Because of the lack of federal allowance for same-sex marriage, about 93 percent of the 646,000 LGBT couples in the United States would not be given the benefits of a “traditional” marriage. Kelly said this focus on marriage is a catch-22 of the government.
“The way society is structured, we are tilted towards marriage,” he said. “The system is tilted on some level because I think marriage is important in some ways. But on a personal level, I don’t need a government document telling me that I love this person. It’s a very personal thing, and it’s kind of strange that the federal government is involved at all.”
This discussion about “redefining marriage” and its benefits came into focus just in time, said Jason Armstrong, an Athens resident who identifies as queer.

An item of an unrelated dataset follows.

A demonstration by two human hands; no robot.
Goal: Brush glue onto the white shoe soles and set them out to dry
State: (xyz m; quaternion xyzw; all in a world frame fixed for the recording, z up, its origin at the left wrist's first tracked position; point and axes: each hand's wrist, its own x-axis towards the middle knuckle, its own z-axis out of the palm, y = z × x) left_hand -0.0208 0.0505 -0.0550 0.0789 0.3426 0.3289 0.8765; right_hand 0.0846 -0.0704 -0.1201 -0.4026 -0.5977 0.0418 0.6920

“Marriage is antiquated; it is a tradition,” he said. “Thus, if one personally holds traditions to be important, then marriage could definitely be important. It certainly is to me.”
For some, the marriage equality fight is an issue that takes the focus away from larger problems, said Gino Anello, a sophomore studying philosophy.
“While there are heartbreaking stories about gay men and women getting screwed over because they are not considered married, no gay man or woman is facing prison time for being gay,” he said. “The amount of hard prison time low-level drug users face in my opinion outweighs not being able to be married. Still, gay marriage is an unnecessary ban that I would love to see changed. I just wouldn’t argue that it is the most important issue facing us today.”
Despite arguments about the validity and utility of marriage, federal recognition of marriage is something that should be an option to any consenting adults who wish to be married, Armstrong said.
“Federal recognition of same-sex marriages is very important for many reasons, from showing the youth that all are equal and none need be ostracized, to certain federal benefits these couples deserve to have,” he said. “Most importantly, it is a right that every American citizen deserves to have. LGBTQ people are not second-class citizens and should not be treated as such.”